What you need to do. As the answer, set down the lines below from the one containing "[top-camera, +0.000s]" through the one containing "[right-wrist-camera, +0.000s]", exactly and inclusively, and no others.

Supplied material.
-*-
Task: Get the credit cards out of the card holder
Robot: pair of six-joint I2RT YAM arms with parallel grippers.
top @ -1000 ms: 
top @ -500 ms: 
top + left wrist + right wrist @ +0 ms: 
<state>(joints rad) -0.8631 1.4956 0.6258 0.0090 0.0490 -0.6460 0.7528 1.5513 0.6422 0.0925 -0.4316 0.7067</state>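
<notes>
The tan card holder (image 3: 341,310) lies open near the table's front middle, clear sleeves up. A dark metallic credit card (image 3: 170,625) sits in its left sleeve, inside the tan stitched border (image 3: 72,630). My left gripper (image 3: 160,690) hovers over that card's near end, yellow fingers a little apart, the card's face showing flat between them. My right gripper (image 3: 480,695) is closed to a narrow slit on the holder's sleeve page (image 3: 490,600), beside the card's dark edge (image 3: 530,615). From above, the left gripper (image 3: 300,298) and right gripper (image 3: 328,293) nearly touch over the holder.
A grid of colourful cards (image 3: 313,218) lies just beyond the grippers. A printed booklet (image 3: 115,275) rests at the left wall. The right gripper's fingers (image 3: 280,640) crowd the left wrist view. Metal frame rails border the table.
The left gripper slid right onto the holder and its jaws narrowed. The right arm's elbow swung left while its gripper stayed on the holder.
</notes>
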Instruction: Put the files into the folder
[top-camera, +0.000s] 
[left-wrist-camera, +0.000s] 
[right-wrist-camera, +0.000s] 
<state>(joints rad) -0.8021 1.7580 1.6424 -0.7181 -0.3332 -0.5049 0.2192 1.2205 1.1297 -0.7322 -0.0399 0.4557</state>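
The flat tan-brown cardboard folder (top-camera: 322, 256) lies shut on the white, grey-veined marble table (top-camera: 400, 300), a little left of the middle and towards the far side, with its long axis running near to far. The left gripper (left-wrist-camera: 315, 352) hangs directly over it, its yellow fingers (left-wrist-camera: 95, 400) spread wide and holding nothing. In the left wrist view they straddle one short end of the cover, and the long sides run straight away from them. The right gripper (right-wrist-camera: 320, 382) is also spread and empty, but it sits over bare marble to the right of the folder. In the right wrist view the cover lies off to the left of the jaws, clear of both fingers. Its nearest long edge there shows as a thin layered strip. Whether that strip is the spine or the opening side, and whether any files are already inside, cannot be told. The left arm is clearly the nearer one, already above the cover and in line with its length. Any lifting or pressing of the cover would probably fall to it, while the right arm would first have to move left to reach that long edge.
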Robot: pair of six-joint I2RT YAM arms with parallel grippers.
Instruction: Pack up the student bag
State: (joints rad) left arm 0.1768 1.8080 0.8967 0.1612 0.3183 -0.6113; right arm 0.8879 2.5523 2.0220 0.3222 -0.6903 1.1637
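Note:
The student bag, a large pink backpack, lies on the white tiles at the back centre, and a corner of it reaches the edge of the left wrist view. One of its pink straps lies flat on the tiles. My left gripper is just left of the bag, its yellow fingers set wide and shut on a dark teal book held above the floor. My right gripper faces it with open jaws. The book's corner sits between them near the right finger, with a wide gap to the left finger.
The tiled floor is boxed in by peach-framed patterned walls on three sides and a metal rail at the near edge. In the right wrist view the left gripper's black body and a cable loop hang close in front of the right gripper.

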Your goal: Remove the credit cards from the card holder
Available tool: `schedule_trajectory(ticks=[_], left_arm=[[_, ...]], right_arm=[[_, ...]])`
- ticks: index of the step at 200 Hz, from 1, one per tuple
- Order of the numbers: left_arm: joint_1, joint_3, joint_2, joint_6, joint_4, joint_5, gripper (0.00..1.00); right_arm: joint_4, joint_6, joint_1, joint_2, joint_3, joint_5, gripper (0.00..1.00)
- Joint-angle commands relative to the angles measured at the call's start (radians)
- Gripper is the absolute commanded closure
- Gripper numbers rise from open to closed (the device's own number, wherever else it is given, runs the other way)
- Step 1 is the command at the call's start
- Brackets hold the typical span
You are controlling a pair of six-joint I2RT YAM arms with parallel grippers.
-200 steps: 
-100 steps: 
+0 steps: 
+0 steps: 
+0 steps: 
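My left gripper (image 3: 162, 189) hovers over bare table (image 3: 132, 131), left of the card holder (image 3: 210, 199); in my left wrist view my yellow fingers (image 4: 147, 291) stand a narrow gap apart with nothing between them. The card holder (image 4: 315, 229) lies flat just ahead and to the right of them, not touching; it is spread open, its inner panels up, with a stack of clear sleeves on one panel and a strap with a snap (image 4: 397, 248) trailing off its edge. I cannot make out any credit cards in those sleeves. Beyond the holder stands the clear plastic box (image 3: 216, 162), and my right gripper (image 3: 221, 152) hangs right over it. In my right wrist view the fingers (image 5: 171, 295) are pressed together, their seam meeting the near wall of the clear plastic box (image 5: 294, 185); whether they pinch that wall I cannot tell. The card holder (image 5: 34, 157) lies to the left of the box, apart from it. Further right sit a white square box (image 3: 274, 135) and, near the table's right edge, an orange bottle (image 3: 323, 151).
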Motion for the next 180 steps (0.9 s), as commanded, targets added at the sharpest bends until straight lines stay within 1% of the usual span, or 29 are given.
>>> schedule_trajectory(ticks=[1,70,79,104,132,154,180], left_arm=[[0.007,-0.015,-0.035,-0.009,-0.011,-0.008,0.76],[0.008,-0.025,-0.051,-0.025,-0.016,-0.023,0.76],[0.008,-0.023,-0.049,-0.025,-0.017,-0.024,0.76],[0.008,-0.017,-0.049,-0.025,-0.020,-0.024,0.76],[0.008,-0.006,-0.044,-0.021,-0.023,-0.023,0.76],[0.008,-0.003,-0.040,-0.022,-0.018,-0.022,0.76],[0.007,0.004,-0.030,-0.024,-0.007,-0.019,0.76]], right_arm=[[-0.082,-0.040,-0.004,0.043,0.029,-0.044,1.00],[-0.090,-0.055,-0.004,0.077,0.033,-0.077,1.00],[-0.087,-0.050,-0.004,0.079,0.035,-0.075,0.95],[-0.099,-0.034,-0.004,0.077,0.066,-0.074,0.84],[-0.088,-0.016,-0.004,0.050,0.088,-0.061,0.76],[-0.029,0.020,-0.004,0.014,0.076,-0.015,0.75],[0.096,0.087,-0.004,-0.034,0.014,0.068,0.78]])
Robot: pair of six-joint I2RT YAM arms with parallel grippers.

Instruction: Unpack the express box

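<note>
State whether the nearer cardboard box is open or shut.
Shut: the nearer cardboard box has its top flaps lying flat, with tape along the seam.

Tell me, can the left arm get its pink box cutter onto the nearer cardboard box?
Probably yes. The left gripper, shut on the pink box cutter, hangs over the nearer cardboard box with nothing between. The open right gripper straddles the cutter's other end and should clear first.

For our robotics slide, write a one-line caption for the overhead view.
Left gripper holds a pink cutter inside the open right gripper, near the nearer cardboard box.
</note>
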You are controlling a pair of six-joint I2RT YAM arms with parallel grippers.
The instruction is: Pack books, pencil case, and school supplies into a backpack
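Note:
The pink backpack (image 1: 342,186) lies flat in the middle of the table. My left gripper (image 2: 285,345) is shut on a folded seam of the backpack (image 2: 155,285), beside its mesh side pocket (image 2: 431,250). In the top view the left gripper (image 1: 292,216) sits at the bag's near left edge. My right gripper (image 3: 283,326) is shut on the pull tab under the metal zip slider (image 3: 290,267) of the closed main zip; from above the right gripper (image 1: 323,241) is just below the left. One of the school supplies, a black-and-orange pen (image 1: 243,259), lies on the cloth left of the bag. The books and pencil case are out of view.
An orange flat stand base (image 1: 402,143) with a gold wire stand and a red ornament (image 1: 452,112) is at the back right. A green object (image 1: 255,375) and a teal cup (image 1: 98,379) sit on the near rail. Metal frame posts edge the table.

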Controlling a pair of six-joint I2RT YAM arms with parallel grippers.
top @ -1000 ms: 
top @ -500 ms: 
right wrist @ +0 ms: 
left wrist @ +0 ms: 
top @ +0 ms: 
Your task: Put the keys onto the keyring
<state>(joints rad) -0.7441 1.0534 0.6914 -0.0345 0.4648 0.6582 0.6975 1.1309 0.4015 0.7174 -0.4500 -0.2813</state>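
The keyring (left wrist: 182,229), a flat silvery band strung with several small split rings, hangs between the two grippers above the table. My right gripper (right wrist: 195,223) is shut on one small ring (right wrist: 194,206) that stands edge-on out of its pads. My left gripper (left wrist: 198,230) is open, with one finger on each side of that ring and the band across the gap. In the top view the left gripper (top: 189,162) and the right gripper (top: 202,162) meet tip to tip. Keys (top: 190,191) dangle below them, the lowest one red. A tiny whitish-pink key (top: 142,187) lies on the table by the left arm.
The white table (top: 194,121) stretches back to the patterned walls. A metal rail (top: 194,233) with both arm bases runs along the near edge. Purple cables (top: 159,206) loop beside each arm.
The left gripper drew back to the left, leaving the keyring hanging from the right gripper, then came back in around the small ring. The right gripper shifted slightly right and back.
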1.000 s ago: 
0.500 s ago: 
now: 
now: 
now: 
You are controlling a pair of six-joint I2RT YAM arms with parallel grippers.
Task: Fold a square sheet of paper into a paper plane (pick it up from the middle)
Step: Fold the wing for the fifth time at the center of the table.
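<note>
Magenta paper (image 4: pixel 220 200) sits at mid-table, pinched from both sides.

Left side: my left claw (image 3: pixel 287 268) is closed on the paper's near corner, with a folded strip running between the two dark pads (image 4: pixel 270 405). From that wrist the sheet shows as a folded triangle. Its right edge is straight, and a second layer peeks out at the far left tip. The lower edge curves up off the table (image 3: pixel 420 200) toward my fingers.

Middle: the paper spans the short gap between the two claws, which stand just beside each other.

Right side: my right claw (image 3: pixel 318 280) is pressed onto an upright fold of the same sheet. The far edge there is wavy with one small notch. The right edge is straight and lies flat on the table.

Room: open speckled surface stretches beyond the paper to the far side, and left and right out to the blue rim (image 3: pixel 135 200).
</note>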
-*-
Written reply.
[top-camera, +0.000s] 
[left-wrist-camera, +0.000s] 
[right-wrist-camera, +0.000s] 

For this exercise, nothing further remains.